Di Jawa pada awal 1940 sudah ada 440 perusahaan kopi, terbanyak berada di Jawa Timur. Produksi kopi per tahun mencapai 2 juta pikul. Sekitar sepertiganya dikonsumsi di dalam negeri.
Sebelum menanam kopi di Jawa, Belanda memasok kopi ke Eropa pada abad ke-17 dengan membeli kopi dari Arab. Baru pada abad ke-18 penanaman kopi arabika dilakukan di Jawa, tapi terserang hama sehingga menggantinya dengan robusta.

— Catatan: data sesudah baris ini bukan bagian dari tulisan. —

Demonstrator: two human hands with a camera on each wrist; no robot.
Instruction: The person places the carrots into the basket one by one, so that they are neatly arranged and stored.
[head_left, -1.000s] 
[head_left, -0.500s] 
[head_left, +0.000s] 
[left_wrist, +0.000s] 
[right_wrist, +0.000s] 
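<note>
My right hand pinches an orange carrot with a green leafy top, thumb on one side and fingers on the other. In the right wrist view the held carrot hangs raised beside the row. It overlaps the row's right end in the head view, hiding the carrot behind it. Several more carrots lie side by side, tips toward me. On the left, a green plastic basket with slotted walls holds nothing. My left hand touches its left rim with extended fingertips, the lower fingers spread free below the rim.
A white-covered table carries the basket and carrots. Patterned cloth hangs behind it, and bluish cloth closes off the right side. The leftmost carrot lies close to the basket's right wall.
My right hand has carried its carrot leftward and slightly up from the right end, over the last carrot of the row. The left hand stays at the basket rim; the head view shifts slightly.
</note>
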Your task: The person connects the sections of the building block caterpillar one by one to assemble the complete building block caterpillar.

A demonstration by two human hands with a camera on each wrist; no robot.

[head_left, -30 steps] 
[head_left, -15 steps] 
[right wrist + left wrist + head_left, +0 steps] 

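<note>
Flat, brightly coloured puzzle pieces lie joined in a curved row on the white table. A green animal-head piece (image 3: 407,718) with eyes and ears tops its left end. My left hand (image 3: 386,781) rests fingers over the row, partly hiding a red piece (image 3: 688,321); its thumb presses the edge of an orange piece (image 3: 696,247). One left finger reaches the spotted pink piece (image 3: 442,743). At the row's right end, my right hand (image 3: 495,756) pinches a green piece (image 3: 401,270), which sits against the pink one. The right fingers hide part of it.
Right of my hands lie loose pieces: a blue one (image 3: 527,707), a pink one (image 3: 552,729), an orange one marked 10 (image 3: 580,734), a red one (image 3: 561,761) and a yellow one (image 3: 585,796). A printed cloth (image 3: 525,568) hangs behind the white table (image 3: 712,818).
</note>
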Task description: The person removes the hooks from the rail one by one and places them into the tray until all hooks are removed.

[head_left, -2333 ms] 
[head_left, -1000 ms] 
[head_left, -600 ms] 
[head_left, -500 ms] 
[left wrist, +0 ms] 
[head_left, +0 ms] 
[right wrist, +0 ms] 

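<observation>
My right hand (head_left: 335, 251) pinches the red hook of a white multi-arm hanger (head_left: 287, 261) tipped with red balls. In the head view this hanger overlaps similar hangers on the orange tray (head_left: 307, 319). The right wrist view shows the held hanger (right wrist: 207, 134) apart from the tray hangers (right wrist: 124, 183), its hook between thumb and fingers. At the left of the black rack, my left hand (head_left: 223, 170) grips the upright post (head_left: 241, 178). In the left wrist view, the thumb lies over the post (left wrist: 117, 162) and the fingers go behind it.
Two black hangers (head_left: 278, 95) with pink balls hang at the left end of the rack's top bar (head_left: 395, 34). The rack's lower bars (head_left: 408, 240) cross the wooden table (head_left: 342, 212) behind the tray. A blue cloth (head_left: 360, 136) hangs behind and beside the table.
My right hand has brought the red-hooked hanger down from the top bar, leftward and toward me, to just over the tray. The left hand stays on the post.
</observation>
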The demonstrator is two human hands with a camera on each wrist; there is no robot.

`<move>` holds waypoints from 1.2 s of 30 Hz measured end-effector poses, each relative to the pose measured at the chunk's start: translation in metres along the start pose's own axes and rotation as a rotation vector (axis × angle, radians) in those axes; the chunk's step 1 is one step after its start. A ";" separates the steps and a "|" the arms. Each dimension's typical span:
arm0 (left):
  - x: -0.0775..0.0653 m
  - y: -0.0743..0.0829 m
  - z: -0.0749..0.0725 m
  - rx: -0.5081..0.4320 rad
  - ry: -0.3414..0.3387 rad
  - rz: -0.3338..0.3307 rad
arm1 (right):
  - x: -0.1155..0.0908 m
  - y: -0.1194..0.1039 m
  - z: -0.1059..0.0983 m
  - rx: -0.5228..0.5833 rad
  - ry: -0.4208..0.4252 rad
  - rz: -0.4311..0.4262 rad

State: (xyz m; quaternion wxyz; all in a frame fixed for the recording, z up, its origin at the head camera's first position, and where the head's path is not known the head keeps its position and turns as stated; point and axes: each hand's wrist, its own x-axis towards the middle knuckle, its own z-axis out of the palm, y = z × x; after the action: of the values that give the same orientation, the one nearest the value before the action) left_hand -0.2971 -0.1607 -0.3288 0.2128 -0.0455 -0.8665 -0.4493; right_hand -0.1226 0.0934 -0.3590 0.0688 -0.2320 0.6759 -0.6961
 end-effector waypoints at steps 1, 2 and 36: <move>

Di Belanda, pada 6 Juni-5 Juli 1940, warga yang hidup sendiri mendapatkan jatah kopi atau teh. Ada jatah 0,5 ons teh atau 0,5 pons kopi. Harus dipilih salah satu, jika ingin mendapatkan keduanya, mereka disarankan saling bertukar selama periode itu.
Banyaknya kopi palsu yang dijual di Jawa telah membuat harga kopi menurun pada awal 1930-an. Pada 1931, misalnya, harga kopi per 100 kati sebesar 5-6 gulden. Dengan harga rendah ini, petani-petani di desa yang miskin menggantungkan penghasilan dari mencuri kopi.
Dengan harga yang rendah, masyarakat desa sebenarnya bisa ikut menikmati kopi murni. Satu kati biji kopi mentah setelah diolah disebut bisa menjadi 80 cangkir kopi. "Harganya pun sepeser akhir-akhir ini,'' tulis Soerabaijasch Handelsblad tentang harga secangkir kopi tubruk pada awal Februari 1940. Sepeser setara dengan 0,5 sen.